* **Requirement**: Reprint the listing. Every line must match the original exactly.

* **Exercise data**:

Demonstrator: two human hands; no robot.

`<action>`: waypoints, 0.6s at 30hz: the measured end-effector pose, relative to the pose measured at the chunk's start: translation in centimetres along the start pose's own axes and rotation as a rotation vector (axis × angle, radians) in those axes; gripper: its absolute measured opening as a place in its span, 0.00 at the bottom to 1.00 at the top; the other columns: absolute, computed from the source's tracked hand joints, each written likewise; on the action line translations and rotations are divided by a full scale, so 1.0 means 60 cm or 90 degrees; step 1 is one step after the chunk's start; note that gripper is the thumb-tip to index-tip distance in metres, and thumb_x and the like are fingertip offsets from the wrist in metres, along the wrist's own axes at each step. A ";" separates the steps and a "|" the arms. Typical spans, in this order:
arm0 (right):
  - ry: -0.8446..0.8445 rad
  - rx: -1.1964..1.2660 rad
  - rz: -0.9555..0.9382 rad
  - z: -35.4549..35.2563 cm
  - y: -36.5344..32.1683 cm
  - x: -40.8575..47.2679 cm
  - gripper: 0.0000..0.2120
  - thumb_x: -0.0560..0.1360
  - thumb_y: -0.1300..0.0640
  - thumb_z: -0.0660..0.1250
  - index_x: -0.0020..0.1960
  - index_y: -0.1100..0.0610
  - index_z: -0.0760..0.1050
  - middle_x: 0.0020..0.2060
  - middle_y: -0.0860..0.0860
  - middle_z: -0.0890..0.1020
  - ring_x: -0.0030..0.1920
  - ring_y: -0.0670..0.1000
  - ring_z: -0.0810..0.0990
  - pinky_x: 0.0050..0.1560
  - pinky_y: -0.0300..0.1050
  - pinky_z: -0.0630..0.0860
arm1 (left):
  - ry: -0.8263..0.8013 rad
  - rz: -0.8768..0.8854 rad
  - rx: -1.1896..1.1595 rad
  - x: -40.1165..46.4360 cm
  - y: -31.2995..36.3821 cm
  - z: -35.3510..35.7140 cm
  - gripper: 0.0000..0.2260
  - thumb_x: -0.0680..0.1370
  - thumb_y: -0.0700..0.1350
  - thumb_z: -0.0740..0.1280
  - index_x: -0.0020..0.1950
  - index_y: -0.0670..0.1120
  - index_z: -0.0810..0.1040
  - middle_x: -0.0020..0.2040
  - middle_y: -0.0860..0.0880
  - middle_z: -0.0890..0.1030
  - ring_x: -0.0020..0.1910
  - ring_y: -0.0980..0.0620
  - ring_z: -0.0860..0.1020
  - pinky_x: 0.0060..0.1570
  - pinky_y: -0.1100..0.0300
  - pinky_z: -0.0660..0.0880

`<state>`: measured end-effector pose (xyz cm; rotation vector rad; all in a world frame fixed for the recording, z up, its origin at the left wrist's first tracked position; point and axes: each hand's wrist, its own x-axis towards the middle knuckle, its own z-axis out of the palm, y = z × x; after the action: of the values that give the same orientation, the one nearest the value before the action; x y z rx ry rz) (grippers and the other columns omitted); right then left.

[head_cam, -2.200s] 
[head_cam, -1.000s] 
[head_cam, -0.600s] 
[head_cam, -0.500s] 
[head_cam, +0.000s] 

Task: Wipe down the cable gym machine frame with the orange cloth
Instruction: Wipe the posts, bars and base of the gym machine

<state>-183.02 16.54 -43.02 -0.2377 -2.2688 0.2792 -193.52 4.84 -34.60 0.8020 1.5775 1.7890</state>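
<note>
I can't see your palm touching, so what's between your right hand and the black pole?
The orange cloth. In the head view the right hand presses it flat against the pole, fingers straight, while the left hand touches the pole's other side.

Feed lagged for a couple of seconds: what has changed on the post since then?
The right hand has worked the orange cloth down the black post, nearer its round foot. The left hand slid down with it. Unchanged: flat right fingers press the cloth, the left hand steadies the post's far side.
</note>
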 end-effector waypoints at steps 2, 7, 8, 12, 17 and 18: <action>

* **Answer to this exercise**:
Demonstrator: two human hands; no robot.

`<action>`: waypoints, 0.6s at 30hz: the measured end-effector pose, relative to the pose measured at the chunk's start: translation in centimetres along the start pose's own axes and rotation as a rotation vector (axis × angle, radians) in those axes; gripper: its absolute measured opening as a place in its span, 0.00 at the bottom to 1.00 at the top; the other columns: absolute, computed from the source's tracked hand joints, each written likewise; on the action line translations and rotations are divided by a full scale, so 1.0 means 60 cm or 90 degrees; step 1 is one step after the chunk's start; note that gripper is the thumb-tip to index-tip distance in metres, and thumb_x and the like are fingertip offsets from the wrist in metres, along the wrist's own axes at each step. A ";" separates the steps and a "|" the arms. Typical spans, in this order:
arm0 (right):
  - ry: -0.8446..0.8445 rad
  - rx: -1.1964..1.2660 rad
  - rz: -0.9555..0.9382 rad
  - z: -35.4549..35.2563 cm
  - y: -36.5344..32.1683 cm
  - x: -40.8575..47.2679 cm
  - gripper: 0.0000..0.2120
  - thumb_x: -0.0560..0.1360
  - thumb_y: -0.1300..0.0640
  - thumb_z: -0.0660..0.1250
  - index_x: -0.0020..0.1960
  - index_y: -0.1100..0.0610
  - index_z: -0.0760..0.1050
  - middle_x: 0.0020..0.2060
  - middle_y: -0.0860..0.0860
  - middle_z: -0.0890..0.1020
  - ring_x: -0.0030..0.1920
  - ring_y: -0.0670..0.1000
  - ring_z: -0.0810..0.0990
  - pinky_x: 0.0050..0.1560
  - pinky_y: -0.0300..0.1050
  - pinky_z: -0.0630..0.0860
arm1 (left):
  - ry: -0.8263..0.8013 rad
  - rz: -0.8768..0.8854 rad
  - rx: -1.1896..1.1595 rad
  - x: -40.1165..46.4360 cm
  - y: -31.2995..36.3821 cm
  - z: -35.3510..35.7140 cm
  - gripper: 0.0000..0.2260
  - thumb_x: -0.0680..0.1370
  - thumb_y: -0.0700..0.1350
  - thumb_z: -0.0740..0.1280
  - index_x: -0.0020..0.1950
  - index_y: -0.0670..0.1120
  - index_z: -0.0810..0.1040
  - middle_x: -0.0020..0.2040
  - middle_y: -0.0860..0.0880
  - middle_z: -0.0890..0.1030
  - ring_x: -0.0020..0.1910
  - ring_y: -0.0980..0.0620
  - ring_z: -0.0860..0.1020
  - pinky_x: 0.0060..0.1570
  - pinky_y: -0.1100..0.0300
  - pinky_z: -0.0660..0.0880

`<state>`: measured end-effector pose (xyz cm; rotation vector rad; all in a world frame fixed for the recording, z up, its origin at the left wrist's first tracked position; point and axes: each hand's wrist, its own x-axis towards the middle knuckle, its own z-axis out of the palm, y = z × x; after the action: of the values that give the same orientation, the one nearest the value before the action; x y z rx ry rz) (grippers and the other columns omitted); right then left.

[head_cam, -2.200s] 
[head_cam, -1.000s] 
[head_cam, -0.600s] 
[head_cam, -0.500s] 
[head_cam, +0.000s] 

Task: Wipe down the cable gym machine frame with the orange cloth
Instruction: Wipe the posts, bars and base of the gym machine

<state>-183.02 16.54 -43.02 -0.2377 -2.2688 0.2792 -193.52 4.84 -34.60 0.8020 1.5775 1.7890</state>
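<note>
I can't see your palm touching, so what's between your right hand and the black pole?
The orange cloth. In the head view the right hand presses it flat against the pole, fingers straight, while the left hand touches the pole's other side.

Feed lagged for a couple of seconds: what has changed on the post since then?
The right hand has worked the orange cloth down the black post, nearer its round foot. The left hand slid down with it. Unchanged: flat right fingers press the cloth, the left hand steadies the post's far side.
</note>
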 end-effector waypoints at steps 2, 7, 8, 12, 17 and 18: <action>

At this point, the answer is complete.